- [Your task]
In the listing that follows, locate the line containing "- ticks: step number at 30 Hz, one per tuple" and the line containing "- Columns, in". Retype exactly those two lines and every line between them, and nothing more.

◆ ◆ ◆ ◆ ◆ ◆ ◆

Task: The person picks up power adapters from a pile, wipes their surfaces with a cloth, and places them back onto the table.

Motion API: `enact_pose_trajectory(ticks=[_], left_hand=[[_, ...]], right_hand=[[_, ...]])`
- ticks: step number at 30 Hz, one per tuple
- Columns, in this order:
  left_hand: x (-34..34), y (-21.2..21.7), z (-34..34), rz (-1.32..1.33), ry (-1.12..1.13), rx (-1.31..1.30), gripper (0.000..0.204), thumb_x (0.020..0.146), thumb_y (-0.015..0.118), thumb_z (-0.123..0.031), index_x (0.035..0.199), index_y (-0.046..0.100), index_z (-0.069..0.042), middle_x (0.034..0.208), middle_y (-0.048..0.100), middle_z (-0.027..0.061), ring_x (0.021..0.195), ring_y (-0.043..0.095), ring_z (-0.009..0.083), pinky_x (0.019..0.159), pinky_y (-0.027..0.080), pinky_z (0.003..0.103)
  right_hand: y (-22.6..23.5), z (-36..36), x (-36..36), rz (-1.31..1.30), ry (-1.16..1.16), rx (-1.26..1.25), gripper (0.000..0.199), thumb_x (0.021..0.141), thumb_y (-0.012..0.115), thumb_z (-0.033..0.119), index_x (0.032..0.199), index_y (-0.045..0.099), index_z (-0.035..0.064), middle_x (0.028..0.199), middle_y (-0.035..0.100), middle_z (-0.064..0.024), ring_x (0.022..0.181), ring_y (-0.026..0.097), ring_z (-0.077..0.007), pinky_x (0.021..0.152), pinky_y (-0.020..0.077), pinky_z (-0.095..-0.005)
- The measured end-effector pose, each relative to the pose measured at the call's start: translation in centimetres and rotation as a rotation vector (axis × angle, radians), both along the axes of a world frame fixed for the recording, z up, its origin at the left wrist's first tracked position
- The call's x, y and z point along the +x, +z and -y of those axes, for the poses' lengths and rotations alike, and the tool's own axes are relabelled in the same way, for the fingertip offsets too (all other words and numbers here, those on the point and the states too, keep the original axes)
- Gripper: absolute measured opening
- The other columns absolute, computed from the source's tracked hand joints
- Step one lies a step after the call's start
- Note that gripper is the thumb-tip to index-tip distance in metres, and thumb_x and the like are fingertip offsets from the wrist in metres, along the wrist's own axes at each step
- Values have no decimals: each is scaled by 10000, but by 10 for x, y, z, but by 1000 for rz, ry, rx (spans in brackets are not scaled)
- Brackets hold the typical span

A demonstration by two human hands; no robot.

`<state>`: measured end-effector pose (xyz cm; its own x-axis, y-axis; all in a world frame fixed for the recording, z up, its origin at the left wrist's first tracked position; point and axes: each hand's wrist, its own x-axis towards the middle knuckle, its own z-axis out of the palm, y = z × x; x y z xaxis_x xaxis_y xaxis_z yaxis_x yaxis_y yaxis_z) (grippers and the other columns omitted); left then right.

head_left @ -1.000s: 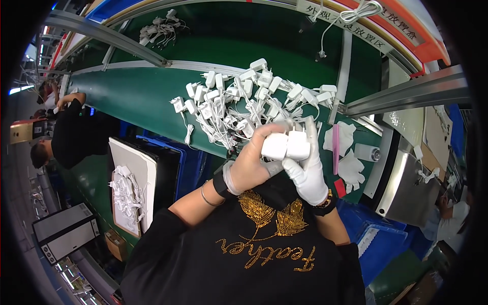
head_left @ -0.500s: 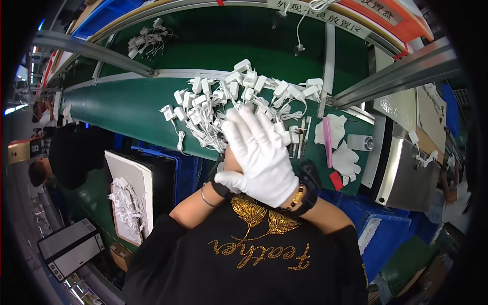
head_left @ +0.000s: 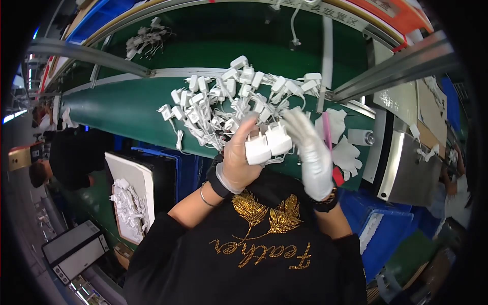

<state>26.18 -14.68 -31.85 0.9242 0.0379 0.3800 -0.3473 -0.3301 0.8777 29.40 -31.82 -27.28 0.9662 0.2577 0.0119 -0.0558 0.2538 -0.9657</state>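
Two white power adapters (head_left: 268,144) sit side by side in my left hand (head_left: 239,165), held in front of my chest with their pins pointing away. Their cords are mostly hidden by the hand and the adapters. Just to the right, my right hand (head_left: 313,161) in a white glove has its fingers stretched out, slightly smeared by motion. Its fingertips are close beside the right adapter; whether they touch cannot be made out. Beyond both hands, a heap of white adapters with bundled cords (head_left: 195,109) covers part of the green bench (head_left: 117,112).
White gloves (head_left: 346,158), a pink strip (head_left: 327,130) and a white cylindrical container (head_left: 360,136) lie on the bench to the right. Metal posts (head_left: 391,68) rise beyond. At left, a white-edged box (head_left: 149,190) holds more adapters; a person (head_left: 73,157) bends nearby. Blue crates (head_left: 389,229) stand lower right.
My right hand has moved off to the right from over my left hand. The left hand and the two adapters, hidden behind the glove before, now show.
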Motion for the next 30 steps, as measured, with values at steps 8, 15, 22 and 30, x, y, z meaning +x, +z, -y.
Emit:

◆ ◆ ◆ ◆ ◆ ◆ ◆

- [Solution for this task]
- ticks: step number at 30 Hz, one per tuple
- Columns, in this order:

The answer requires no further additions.